Although governments have allocated large amount of resources in implementing programmes to address youth unemployment, lack of effective “exit strategies,” have rendered such interventions ineffective in solving youth unemployment challenges in the country, research findings have shown.

Sharing the findings at a validation workshop in Accra on Tuesday, a member of the research team, Dr Thomas Yeboah of Kwame Nkrumah University of Science and Technology (KNUST), said the exit strategies did not lead young people to acquire decent and permanent jobs.

Notwithstanding the challenges, findings have shown that the programmes had offered the youth skills training, job placement matching, seed capital to start businesses and subsidies. 

The findings further showed that, the programmes were used by governments “as political tool to achieve specific objectives,” and that the implementation of the programmes were fraught with interference from “powerful people” in society, lack of adequate resources to upscale, delay in payment of allowances and lack of impact evaluation.

The study, “Empirical Review of Youth Employment Programmes in Ghana” employed both secondary and primary data to research into seven public youth employment programmes: Youth Employment modules under the Youth Employment Agency, the National Builders Corp, National Service Scheme, National Entreprenuerialship and Innovation Programmes, Youth in Agriculture, Afforestation and Agribusiness.

The objective of the study carried by researchers from KNUST and University of Ghana (UG), Department of Economics with support from MasterCard Foundation, was to provide comprehensive description of the major public youth employment programmes from 200-2022, and identify, document the impact and implementation gaps.

The validation workshop was expected to feed into key lessons and opportunities from the study to inform youth employment programme review towards sustainable and decent jobs for the youth.

This is against the background of 19.7 per cent unemployment rate among the population of the young people (15-35) in Ghana’s population of 30.8 million, according to the 2021 population and housing census.
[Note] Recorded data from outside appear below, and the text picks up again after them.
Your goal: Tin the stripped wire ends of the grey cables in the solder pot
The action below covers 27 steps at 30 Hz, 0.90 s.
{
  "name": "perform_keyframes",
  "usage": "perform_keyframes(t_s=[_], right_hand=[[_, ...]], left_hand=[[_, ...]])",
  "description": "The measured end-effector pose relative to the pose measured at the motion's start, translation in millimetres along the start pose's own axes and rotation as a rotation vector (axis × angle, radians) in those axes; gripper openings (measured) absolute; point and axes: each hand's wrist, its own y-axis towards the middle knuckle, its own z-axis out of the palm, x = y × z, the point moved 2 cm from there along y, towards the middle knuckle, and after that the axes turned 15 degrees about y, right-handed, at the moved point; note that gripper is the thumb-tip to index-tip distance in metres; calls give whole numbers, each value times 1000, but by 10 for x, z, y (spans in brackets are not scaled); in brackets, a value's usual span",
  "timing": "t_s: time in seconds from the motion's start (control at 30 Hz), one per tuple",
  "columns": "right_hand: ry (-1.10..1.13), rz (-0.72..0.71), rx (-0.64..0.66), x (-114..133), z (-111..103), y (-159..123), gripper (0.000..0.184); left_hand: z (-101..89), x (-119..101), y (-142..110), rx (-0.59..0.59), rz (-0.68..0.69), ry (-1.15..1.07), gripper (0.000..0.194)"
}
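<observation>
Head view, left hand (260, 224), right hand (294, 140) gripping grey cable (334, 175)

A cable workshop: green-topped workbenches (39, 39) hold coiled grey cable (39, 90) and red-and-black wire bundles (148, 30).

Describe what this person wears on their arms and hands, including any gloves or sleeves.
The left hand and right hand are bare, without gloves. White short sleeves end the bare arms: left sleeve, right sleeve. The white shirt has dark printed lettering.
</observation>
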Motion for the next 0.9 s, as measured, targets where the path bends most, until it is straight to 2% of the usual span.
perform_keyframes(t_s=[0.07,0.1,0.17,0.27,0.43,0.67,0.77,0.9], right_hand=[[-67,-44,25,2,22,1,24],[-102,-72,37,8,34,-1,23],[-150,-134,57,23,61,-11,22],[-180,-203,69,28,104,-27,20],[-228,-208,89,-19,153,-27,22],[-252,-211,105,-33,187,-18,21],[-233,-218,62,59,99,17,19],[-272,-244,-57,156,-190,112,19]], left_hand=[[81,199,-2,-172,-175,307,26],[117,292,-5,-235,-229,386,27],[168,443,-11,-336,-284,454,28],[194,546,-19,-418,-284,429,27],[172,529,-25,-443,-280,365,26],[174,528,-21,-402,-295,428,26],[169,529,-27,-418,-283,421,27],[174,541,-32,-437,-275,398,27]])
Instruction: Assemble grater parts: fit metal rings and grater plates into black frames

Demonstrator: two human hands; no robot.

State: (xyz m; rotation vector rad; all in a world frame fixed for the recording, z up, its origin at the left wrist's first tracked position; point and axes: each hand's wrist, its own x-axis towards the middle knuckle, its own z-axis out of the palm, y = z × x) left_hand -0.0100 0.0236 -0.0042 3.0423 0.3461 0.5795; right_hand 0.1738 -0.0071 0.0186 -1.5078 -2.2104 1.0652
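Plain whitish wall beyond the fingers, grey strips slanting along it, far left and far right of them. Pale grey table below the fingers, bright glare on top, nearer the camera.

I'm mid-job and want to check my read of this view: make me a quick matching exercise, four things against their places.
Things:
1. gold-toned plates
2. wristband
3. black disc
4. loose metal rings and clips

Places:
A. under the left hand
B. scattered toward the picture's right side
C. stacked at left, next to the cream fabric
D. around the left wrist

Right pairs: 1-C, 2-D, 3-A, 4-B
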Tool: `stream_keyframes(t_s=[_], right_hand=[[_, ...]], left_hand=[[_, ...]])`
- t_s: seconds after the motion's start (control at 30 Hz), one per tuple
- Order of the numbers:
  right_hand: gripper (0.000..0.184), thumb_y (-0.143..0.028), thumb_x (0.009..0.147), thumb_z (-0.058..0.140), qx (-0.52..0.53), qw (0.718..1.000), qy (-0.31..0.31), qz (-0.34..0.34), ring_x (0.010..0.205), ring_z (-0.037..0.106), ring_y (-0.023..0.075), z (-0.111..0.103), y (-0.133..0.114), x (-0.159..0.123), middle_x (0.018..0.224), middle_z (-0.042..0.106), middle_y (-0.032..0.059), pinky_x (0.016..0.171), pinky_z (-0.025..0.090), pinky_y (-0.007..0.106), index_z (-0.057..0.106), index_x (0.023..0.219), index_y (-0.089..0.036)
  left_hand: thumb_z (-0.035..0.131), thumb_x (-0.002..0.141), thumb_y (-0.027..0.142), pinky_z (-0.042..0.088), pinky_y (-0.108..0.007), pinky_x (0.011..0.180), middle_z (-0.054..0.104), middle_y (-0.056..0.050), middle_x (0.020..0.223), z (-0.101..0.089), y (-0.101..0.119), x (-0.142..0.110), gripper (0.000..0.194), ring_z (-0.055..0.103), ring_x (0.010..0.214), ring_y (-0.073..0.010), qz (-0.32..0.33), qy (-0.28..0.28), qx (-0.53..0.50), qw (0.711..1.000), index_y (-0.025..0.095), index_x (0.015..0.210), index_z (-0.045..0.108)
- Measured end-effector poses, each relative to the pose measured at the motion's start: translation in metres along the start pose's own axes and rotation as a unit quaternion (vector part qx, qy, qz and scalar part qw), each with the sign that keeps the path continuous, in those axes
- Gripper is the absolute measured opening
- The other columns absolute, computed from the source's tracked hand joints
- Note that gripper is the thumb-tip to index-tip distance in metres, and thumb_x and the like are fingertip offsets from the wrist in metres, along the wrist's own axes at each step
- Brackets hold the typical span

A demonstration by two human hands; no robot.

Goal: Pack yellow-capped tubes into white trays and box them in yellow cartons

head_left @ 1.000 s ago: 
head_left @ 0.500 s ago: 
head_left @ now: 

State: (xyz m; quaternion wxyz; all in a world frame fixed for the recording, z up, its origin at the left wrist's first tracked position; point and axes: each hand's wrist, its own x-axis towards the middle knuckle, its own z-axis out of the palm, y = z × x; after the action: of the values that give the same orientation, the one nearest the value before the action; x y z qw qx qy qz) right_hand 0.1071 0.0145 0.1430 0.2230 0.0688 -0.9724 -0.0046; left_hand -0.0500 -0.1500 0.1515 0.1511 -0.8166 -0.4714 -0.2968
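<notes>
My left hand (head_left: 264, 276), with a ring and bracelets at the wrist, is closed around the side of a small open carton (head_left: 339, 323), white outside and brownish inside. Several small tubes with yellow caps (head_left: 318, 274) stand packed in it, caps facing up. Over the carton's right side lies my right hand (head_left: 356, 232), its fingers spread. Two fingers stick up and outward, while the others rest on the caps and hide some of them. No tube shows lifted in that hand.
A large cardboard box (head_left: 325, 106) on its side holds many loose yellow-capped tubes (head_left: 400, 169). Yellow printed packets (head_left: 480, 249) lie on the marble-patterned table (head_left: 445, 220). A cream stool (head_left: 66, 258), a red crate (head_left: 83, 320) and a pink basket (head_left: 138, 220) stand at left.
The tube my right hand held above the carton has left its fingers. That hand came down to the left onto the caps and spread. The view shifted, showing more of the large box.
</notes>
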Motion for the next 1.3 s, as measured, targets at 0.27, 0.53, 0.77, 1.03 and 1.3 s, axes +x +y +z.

About 250,000 young people enter the labour market in Ghana yearly, according to the Institute of Statistical and Economic Research (ISSER) of the University of Ghana.

Population scientists have expressed the need to harness the “demographic dividend” window of opportunity in Ghana’s youthful population through quality education and skills training for rapid socioeconomic development, or the country risk security threat from idle hands.

The Lead Researcher, Dr Monica Lambon-Quayefio, Department of Economic, UG in presenting a contextual background to the research said young people were entering the job market at a time when employment opportunities were not enough to absorb saying “unemployment is very dire.”

She said most young people did not have the skills to function well in the job market adding “they do not have the skills to search for jobs, if they have the technical skills, they do not know how to present themselves in the market.”

Dr Lambon-Quayefio lauded the interventions to address youth unemployment but was quick to add that “some have work, others have not.”